The tools in the DevOps toolbox include:

  • Common source code management and version control practices; e.g. Git(Hub) and feature/master branching
  • Build automation; compilation of code and generation of artifacts
  • Test automation; unit, integration and functional testing
  • Build artifact staging in a repository, e.g. Docker images, jar files etc.
  • Release management - release approval and deployment automation
  • Configuration management - infrastructure configuration, infrastructure as code & parameterisation
  • Monitoring - performance, issue monitoring and alerting

However, teams need to be realistic about rate of tool adoption. For many existing IT products and services it is not a simple or indeed overnight process to fully automate all aspects.

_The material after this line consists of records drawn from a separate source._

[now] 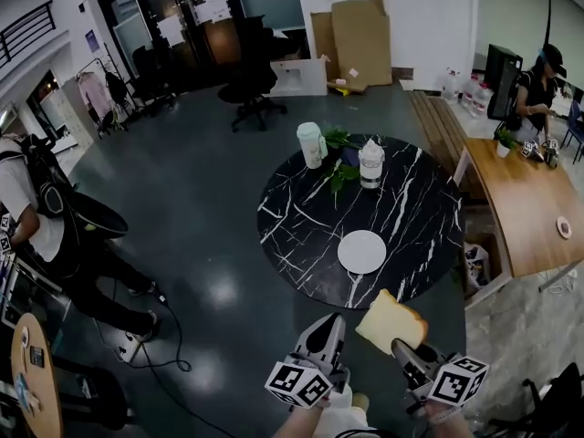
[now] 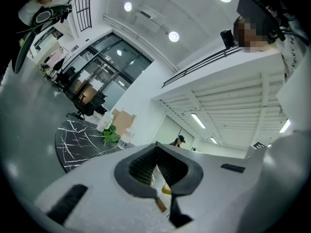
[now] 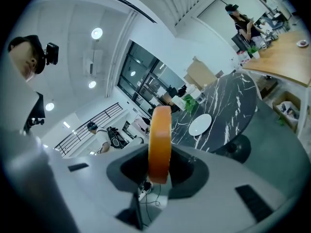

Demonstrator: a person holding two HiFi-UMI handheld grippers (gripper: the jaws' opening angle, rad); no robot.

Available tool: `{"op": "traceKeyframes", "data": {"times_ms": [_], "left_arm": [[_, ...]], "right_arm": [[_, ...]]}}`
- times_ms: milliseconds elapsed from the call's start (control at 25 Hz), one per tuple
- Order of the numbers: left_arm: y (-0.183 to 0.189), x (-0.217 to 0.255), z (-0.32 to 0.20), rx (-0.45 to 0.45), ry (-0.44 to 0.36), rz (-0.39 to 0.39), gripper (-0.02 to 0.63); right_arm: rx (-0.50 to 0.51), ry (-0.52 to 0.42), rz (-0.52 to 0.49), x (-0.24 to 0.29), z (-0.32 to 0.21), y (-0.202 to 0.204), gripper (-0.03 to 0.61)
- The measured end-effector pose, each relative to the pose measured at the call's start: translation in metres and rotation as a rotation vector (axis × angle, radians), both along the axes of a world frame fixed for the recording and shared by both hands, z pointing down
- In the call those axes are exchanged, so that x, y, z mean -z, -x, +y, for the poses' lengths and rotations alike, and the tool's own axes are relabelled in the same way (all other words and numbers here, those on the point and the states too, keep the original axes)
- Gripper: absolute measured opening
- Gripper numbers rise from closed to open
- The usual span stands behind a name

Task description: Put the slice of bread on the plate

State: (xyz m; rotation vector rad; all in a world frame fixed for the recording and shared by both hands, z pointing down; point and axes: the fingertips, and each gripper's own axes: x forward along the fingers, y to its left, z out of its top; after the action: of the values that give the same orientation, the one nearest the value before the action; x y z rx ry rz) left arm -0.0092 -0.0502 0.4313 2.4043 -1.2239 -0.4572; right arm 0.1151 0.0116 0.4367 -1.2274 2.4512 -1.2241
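The slice of bread (image 1: 391, 322), pale with a brown crust, hangs in the air just off the near edge of the round black marble table (image 1: 411, 217). My right gripper (image 1: 401, 345) is shut on its lower edge. In the right gripper view the slice of bread (image 3: 160, 140) stands edge-on between the jaws of the right gripper (image 3: 159, 166). The white plate (image 1: 362, 251) lies bare on the table's near side, and the plate (image 3: 199, 124) shows ahead of the bread. My left gripper (image 1: 330, 322) is beside it, left of the bread; the left gripper (image 2: 156, 161) has its jaws together on nothing.
At the table's far side stand a white cup (image 1: 312, 144), a lidded jar (image 1: 370, 162) and a green plant (image 1: 339, 167). A wooden table (image 1: 525, 203) with a person (image 1: 538, 85) lies right. Another person (image 1: 36, 217) stands left. An office chair (image 1: 251, 85) and cardboard (image 1: 351, 39) are behind.
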Motion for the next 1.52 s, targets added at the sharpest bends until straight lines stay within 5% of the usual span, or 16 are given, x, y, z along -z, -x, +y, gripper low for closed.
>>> {"op": "traceKeyframes", "data": {"times_ms": [800,1320,1520], "left_arm": [[0.007,-0.041,-0.116,-0.091,0.048,-0.037,0.005],[-0.006,-0.082,-0.168,-0.042,0.078,-0.042,0.005],[-0.001,-0.097,-0.175,-0.015,0.09,-0.042,0.005]], "right_arm": [[-0.059,0.073,0.052,-0.036,-0.11,0.007,0.091],[0.099,0.203,0.041,-0.108,-0.212,0.018,0.091],[0.136,0.307,-0.141,-0.125,-0.25,0.029,0.091]]}}
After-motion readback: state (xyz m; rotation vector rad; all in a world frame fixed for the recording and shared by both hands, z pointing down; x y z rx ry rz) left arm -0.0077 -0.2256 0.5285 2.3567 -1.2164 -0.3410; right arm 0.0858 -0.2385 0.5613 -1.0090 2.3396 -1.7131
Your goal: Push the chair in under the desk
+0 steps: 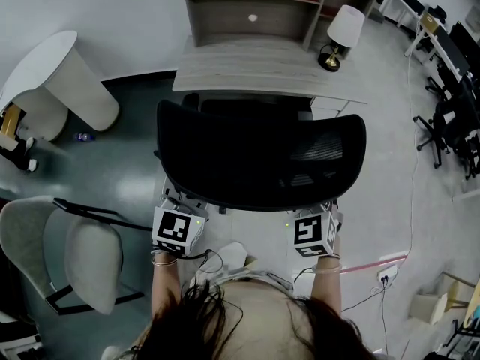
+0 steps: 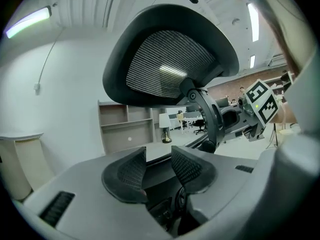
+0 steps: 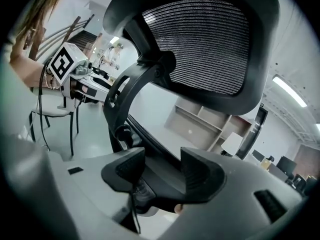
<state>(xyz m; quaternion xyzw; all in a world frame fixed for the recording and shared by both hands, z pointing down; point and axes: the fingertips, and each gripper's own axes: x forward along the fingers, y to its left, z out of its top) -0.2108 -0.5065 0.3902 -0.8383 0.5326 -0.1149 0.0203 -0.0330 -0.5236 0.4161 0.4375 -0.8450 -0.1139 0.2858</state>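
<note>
**Q:** Nearest first. How do the grippers stand?

**A:** Left gripper [image 2: 159, 166]: jaws spread wide and pads touching nothing, with dark parts of the chair [image 2: 170, 59] showing through the gap. Right gripper [image 3: 162, 171]: jaws also apart, straddling a dark bar of the frame without pinching it. Both sit low behind the backrest [image 1: 262, 156], one on each side. That probably keeps the push straight and stops the chair swivelling.

**Q:** And the chair?

**A:** It faces the desk [image 1: 247, 70], close up. The backrest hides the seat, so how far it is under cannot be told. The push looks unfinished. Beyond, a lamp [image 1: 341, 32] and shelf [image 1: 255, 6] stand on the desktop, clear of the path.
</note>
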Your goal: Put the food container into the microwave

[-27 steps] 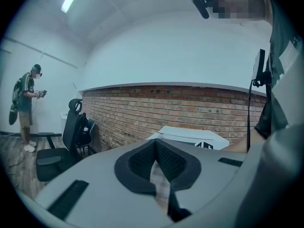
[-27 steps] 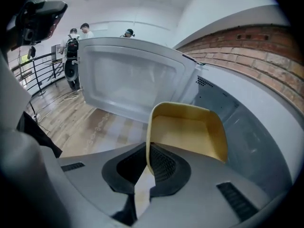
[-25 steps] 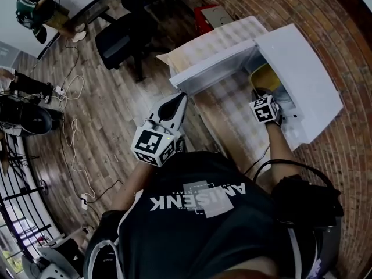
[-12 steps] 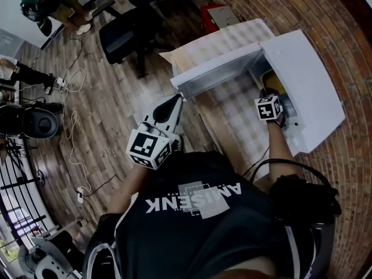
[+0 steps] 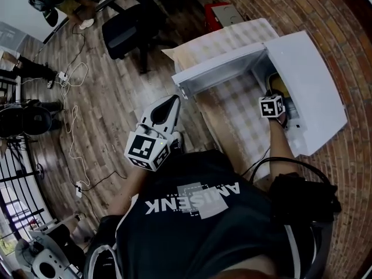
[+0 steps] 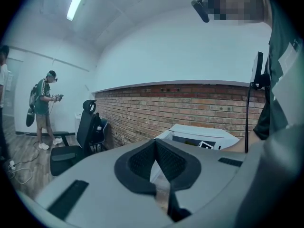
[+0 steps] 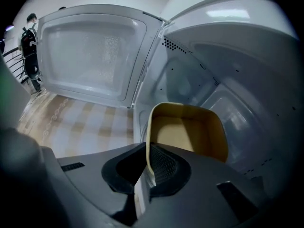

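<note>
The white microwave [image 5: 314, 80] stands on the checked table at the right with its door [image 5: 218, 74] swung wide to the left. My right gripper [image 5: 279, 95] reaches into its cavity, shut on the near rim of the yellow food container [image 7: 190, 132]. The container is open-topped, looks empty, and sits tilted inside the cavity; in the head view only a sliver of it [image 5: 278, 85] shows. My left gripper [image 5: 173, 102] hangs off the table's left edge over the floor, its jaws [image 6: 156, 167] shut with nothing between them.
The checked tablecloth [image 5: 232, 106] covers the table in front of the microwave. A black office chair [image 5: 133, 25] and a red box [image 5: 224, 13] stand beyond the table. Cables [image 5: 72, 80] lie on the wooden floor, and a person [image 6: 45, 103] stands far off at the left.
My right gripper has pushed farther into the microwave with the container. The left gripper has stayed almost where it was.
</note>
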Demonstrator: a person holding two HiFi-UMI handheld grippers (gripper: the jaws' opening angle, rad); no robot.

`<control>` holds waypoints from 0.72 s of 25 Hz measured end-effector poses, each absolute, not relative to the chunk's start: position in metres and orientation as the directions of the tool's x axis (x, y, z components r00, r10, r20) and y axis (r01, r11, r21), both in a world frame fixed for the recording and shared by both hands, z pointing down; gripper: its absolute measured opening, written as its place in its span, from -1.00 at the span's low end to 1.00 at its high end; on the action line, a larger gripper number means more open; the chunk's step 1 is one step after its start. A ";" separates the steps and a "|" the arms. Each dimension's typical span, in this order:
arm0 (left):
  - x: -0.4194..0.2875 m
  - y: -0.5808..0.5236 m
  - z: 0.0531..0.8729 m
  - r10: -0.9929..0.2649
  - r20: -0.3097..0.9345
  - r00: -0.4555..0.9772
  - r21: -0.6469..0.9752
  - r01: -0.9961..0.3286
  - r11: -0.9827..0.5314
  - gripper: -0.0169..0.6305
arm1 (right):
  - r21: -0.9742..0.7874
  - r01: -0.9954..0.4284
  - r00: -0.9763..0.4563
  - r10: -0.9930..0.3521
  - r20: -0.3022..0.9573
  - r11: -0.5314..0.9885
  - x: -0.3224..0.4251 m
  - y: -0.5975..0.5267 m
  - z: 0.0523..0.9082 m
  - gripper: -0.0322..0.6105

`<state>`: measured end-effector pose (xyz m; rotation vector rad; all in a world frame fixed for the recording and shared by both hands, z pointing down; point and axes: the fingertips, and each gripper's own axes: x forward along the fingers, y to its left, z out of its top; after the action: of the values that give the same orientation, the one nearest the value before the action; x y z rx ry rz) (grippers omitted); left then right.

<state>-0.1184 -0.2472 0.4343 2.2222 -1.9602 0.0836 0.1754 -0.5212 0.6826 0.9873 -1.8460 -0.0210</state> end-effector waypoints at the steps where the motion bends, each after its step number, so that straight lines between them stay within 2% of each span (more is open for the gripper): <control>1: -0.118 -0.247 0.434 -0.979 0.157 0.131 0.096 -0.989 -0.117 -0.91 | 0.427 -0.618 -0.159 -0.637 0.754 0.660 0.177 -0.522 0.682 -0.76; 14: -0.127 -0.230 0.439 -0.984 0.150 0.097 0.107 -0.991 -0.081 -0.91 | 0.508 -0.604 -0.078 -0.680 0.729 0.614 0.187 -0.530 0.690 -0.74; 15: -0.129 -0.228 0.438 -0.985 0.148 0.093 0.106 -0.991 -0.077 -0.91 | 0.503 -0.612 -0.080 -0.681 0.728 0.610 0.186 -0.530 0.689 -0.72; 17: -0.132 -0.225 0.437 -0.986 0.144 0.084 0.110 -0.992 -0.068 -0.91 | 0.496 -0.620 -0.087 -0.682 0.726 0.607 0.182 -0.530 0.687 -0.47; 18: -0.133 -0.223 0.437 -0.986 0.145 0.080 0.112 -0.992 -0.064 -0.91 | 0.503 -0.621 -0.084 -0.689 0.719 0.601 0.182 -0.531 0.686 -0.44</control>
<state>-0.1335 -0.2227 0.4375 2.1670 -2.0152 0.0442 0.1822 -0.5309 0.6859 1.0726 -1.7717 -0.0810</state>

It is therefore imperative to first map the underlying processes of existing development, testing and deployment practices from code commit to production deployment. This includes identifying stakeholders, gatekeepers and hand-off points.

Once the processes and stakeholders are understood it is possible to plan and factor in automation gains over a number of iterations - aside from supporting business-as-usual.

Finally, the vendor market for DevOps tools is overwhelming. But it’s important to adopt the right tool for each job and to consider both development and operational aspects of tool choices that will help minimise overheads. Some of the unmanaged tools require considerable ongoing maintenance and perhaps even their own dedicated teams.

The guiding principle should generally be to keep it simple and to adopt managed tools where possible in order to minimise overheads.

5. Continuous Improvement

At the core of DevOps is an aspiration to continuously improve - also known as Operational Excellence. It is important to set aside time to regularly discuss what went well, what didn’t and what can be done to improve workflows, cooperation, communication etc. Those bits that can be improved within the team are added to the backlog for the next iterations.

In this context gathering metrics are important. Adopt actionable metrics that measure process improvement and DevOps maturity over time. Example metrics include:

  • Production uptime and failure count
  • Fix-on-fail and rollback events
  • Pipeline time, i.e. time spent in the pipeline from commit, through build, deployment, test and until successful production rollout
  • Change lead time, i.e. time from work starts on a feature until successful production rollout

It’s equally important to establish post-mortems for when things go wrong in order to identify often systemic problems, determine root cause and ultimately resolve the issue - not merely working around it. Add the learnings to the body of knowledge for future reference and training.

6. Scale

As the organisation evolves its DevOps practices it is imperative that the learnings are disseminated throughout the organisation. That’s phase 2 of DevOps adoption, which looks to scale the effort wider than the initial team.

This can be achieved by building a shared body of knowledge of what works for the organisation and teams and to rotate some members out of the already existing DevOps teams to help build and coach other teams.

Once the DevOps transformation endeavour hits critical mass, identifying and deploying new change agents in other parts of the organisation also helps spread the adoption of DevOps.

Conclusion

“It’s all about the journey, not the destination” has had some considerable mileage over the years. But in the context of DevOps it still rings true. DevOps is about continuously evolving and adapting to change and therefore does not have an ultimate end-state.

People come and go. Markets and strategy change. Applications change or may get replaced. Restructuring may occur to rationalise business processes or proposition.

A given DevOps team is therefore best thought of as delivering on a particular business objective. The details of that objective will invariably change over time just like everything else.